Determine how many lines below contain the word "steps", then state only that figure.

[Opening Data section]

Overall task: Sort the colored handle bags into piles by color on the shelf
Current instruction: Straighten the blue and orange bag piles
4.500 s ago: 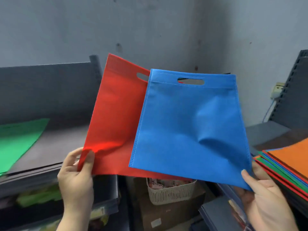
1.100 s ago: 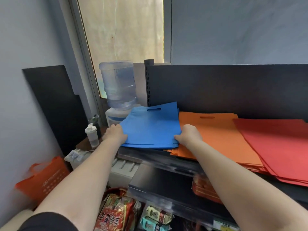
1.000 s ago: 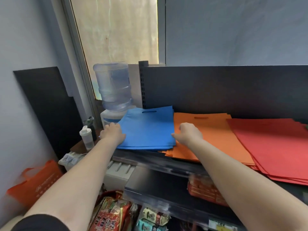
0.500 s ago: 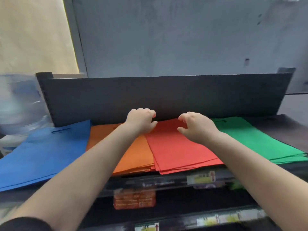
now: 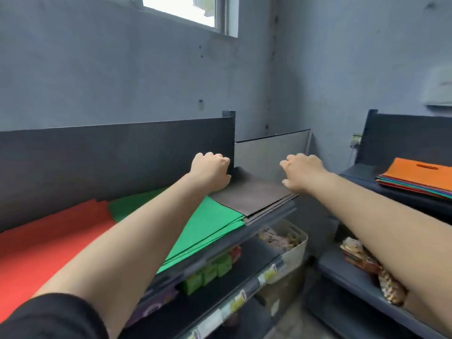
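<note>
Head view: both hands are seen at the right end of the shelf (image 5: 266, 217), over the brown pile (image 5: 252, 194). The left hand (image 5: 211, 171) rests on it with fingers curled; the right hand (image 5: 302, 173) hovers loosely curled, holding nothing. Edges should be squared gently against the shelf's back. Three sorted piles are counted here: red (image 5: 49, 241), green (image 5: 210, 223), brown; one mixed stack (image 5: 418, 178) waits on the other shelf.

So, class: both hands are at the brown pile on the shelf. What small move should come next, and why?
Probably square up the brown pile: the left hand and right hand flank it with curled fingers, and its front edges look slightly stepped beside the green pile.
</note>
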Demonstrator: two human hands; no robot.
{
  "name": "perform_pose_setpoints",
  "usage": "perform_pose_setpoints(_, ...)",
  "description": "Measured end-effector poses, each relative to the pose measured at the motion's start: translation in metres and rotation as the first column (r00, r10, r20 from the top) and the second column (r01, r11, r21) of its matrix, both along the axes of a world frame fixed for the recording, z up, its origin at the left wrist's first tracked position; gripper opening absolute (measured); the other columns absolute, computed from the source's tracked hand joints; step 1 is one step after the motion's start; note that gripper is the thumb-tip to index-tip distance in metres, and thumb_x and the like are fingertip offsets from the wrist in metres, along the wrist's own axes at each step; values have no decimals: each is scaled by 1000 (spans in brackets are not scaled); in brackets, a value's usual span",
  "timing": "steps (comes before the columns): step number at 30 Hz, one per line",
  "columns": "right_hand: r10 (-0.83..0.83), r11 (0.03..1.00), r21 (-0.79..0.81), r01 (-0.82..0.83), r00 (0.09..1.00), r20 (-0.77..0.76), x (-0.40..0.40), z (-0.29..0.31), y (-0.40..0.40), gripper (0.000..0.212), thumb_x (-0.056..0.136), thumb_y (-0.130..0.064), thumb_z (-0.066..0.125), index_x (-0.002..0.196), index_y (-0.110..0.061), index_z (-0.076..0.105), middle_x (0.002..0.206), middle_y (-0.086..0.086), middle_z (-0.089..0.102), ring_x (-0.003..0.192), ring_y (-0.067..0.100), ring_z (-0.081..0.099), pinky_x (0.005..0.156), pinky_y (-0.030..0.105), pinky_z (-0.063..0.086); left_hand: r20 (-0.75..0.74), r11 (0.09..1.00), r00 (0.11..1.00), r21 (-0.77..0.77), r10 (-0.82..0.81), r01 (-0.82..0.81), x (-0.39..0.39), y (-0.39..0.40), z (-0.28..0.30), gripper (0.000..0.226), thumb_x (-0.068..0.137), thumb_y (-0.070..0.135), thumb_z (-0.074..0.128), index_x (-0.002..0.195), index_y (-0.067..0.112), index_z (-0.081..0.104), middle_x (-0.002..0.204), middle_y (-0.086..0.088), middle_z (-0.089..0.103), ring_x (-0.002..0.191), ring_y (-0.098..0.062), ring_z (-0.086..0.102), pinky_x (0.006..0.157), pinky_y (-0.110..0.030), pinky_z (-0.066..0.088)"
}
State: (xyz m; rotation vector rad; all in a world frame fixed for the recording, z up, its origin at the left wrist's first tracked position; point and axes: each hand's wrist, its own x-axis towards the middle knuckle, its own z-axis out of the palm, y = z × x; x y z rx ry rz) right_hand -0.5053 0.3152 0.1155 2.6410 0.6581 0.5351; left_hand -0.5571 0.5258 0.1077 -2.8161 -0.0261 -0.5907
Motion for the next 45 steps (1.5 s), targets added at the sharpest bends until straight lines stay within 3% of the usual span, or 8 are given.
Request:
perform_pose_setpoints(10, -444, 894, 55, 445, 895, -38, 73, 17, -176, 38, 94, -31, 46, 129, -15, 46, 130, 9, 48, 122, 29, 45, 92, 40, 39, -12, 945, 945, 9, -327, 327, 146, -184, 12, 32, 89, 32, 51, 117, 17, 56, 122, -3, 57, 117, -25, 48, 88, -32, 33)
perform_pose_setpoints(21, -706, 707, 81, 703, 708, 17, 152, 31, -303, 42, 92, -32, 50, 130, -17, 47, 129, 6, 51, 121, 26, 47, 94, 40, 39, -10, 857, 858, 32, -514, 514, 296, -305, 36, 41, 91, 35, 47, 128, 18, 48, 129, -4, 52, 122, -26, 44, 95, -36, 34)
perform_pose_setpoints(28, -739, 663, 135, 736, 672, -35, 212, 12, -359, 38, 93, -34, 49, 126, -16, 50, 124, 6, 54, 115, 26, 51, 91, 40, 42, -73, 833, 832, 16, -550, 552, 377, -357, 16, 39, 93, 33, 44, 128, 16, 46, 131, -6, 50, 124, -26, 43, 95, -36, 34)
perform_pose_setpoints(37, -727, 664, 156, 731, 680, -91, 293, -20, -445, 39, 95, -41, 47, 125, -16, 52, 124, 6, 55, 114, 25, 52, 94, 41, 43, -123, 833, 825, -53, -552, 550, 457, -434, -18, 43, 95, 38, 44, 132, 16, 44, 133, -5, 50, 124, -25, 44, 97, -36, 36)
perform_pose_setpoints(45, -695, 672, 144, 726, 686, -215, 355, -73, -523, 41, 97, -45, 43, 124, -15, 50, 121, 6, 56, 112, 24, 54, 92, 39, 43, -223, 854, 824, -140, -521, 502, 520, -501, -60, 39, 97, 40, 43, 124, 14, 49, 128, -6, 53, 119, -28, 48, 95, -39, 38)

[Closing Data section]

● **Solution**
2